The propagation of light through a multi-mode optical fiber.

Multi-Mode cable has a little bit bigger diameter, with common diameters in the 50-to-100 micron range for the light carry component (in the US the most common size is 62.5um). Most applications in which Multi-mode fiber is used, 2 fibers are used (WDM is not normally used on multi-mode fiber).  POF is a newer plastic-based cable which promises performance similar to glass cable on very short runs, but at a lower cost.

Multimode fiber gives you high bandwidth at high speeds (10 to 100MBS - Gigabit to 275m to 2km) over medium distances.  Light waves are dispersed into numerous paths, or modes, as they travel through the cable's core typically 850 or 1300nm.  Typical multimode fiber core diameters are 50, 62.5, and 100 micrometers.  However, in long cable runs (greater than 3000 feet [914.4 meters), multiple paths of light can cause signal distortion at the receiving end, resulting in an unclear and incomplete data transmission so designers now call for single mode fiber in new applications using Gigabit and beyond.
 
Which do I need?
 
Today, multimode fiber optic systems are lagging behind singlemode systems in terms of growth.  In addition to supporting high data throughput, singlemode systems are attractive because they are easy to upgrade and help to "future proof" installations.  Nonetheless, multimode fiber still gets plenty of coverage in any fiber optic cable guide.  Why?  Because multimode is still the fiber of choice for many applications.
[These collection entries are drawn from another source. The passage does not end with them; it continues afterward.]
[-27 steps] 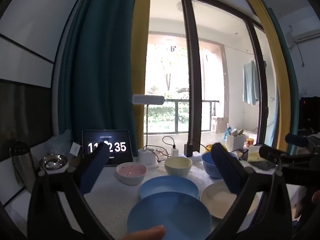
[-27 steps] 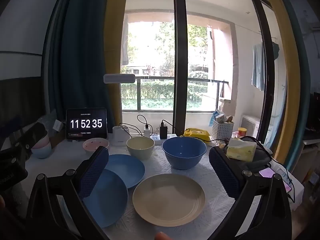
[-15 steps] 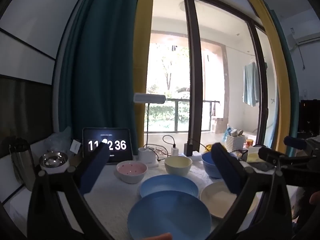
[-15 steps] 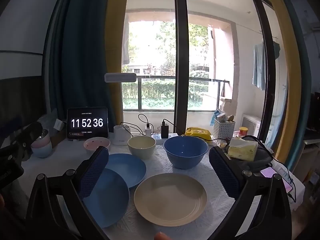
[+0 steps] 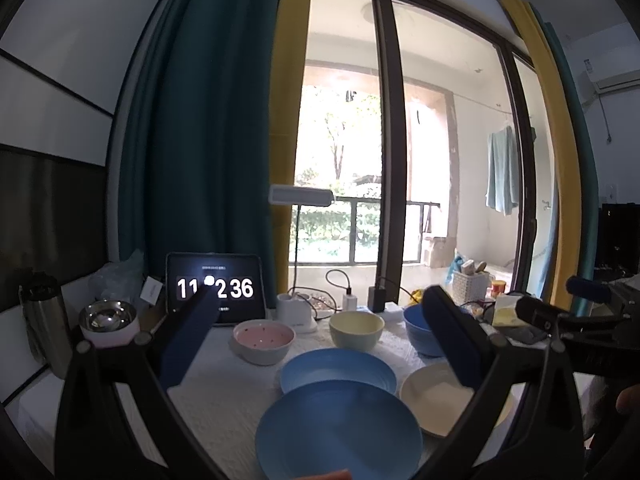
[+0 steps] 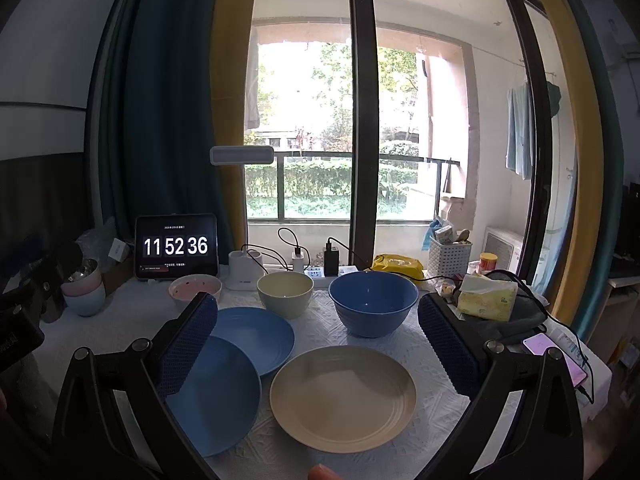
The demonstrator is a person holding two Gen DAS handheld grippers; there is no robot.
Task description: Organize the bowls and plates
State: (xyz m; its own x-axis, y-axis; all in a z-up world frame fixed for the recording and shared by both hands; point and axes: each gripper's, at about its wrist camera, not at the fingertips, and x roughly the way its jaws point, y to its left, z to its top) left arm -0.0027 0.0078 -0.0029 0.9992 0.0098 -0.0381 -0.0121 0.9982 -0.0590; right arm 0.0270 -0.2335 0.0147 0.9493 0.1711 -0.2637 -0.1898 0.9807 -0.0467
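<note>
Sitting on the white cloth (image 6: 384, 344), from left: pink bowl (image 6: 195, 289), two overlapping blue plates (image 6: 218, 394) with the nearer one on top, yellow bowl (image 6: 285, 293), beige plate (image 6: 343, 397), blue bowl (image 6: 373, 302); left gripper (image 5: 320, 344) and right gripper (image 6: 318, 340) both hover above them, fingers spread wide, holding nothing

Right wrist view: counter (image 6: 120, 320) fills lower frame. Centre bottom: a plate (image 6: 343, 398). Left of it two more plates, the near plate (image 6: 218, 396) overlapped at its far edge by the far plate (image 6: 256, 338). Behind them a row of bowls, L to R: small bowl (image 6: 195, 289), mid bowl (image 6: 285, 293), big bowl (image 6: 373, 302). Clock (image 6: 176, 246) far left behind, tissue pack (image 6: 486, 300) at right.
</note>
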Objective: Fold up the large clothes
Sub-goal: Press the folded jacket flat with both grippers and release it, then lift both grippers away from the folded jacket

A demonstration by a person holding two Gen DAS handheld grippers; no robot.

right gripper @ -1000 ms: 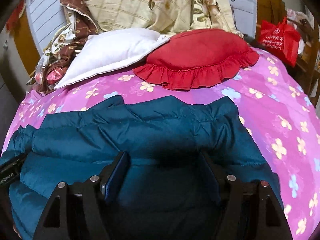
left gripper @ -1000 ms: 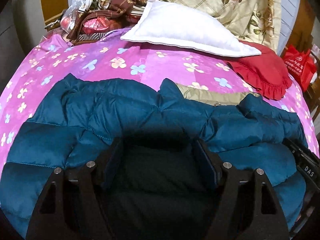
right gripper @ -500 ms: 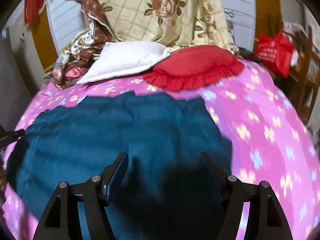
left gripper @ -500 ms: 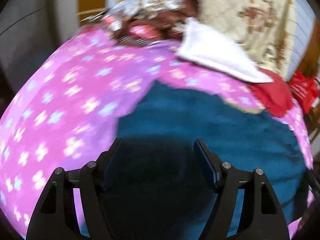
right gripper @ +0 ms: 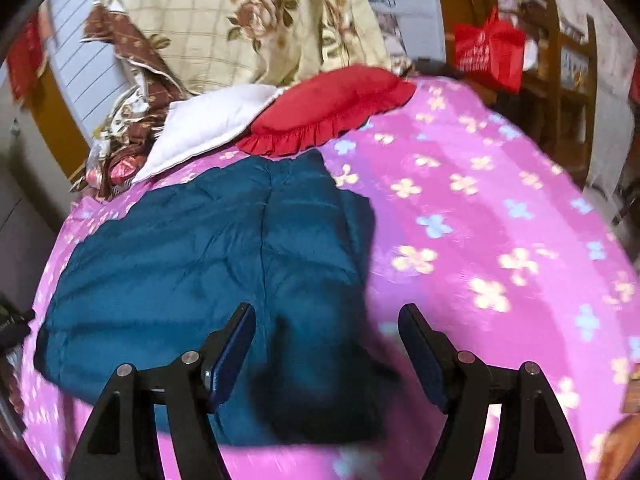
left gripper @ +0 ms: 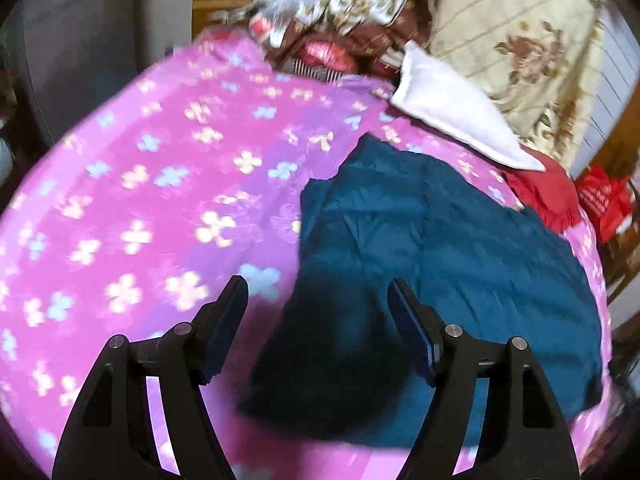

For example, multimode fiber optic cable is well suited for systems that have short fiber optic links, such as Local Area Networks (LANs) and Storage Area Networks (SANs).

Multimode Advantages

Multimode fiber optic cable and components are less expensive and easier to work with than their singlemode counterparts.  This is due largely to the fact that the multimode fiber core is larger, and alignment tolerances are much less critical than they are for singlemode fiber.

Like singlemode, multimode fiber provides high bandwidth at high speeds, but transmission is limited to shorter distances than singlemode.  (In longer cable runs, the multiple paths of light in a multimode fiber tend to create signal distortion).

Standard multimode cable is made of glass fibers, usually 50-to-100 micron in diameter (most common is 62.5).  Multimode cable is also available as low-cost Plastic Optical Fiber (POF), which offers performance similar to glass cable for very short runs.

Singlemode Advantages

Generally, singlemode cable provides less signal attenuation, higher transmissions speeds, and up to 50 times greater transmission distance than multimode cable.  Singlemode cable can transmit data at terabits per second over 100km without requiring re-amplification of the signal.

Singlemode fiber typically has a diameter of only 8.3 to 10 microns, which is much narrower than multimode fiber which is usually 50 to 100 microns in diameter.  The small core of a singlemode fiber allows for the propagation of only one light wave, so there is no possibility of distortion due to overlapping light pulses.  Also, singlemode is more stable than multimode for systems that have branching devices, such as couplers.

Which to Choose?

When deciding whether to use multimode or singlemode fiber, a lot depends on a system's current and future bandwidth requirements.  As a general guide, think of multimode bit rate as being limited to 100Mbps over distances up to 40km, with shorter links allowing for bit rates up to 10Gbps.

If your system is comprised of relatively short fiber links and bandwidth requirements are not expected to exceed multimode capacity over the system's lifetime, then multimode may be the logical choice.  It is less expensive to purchase, install and maintain.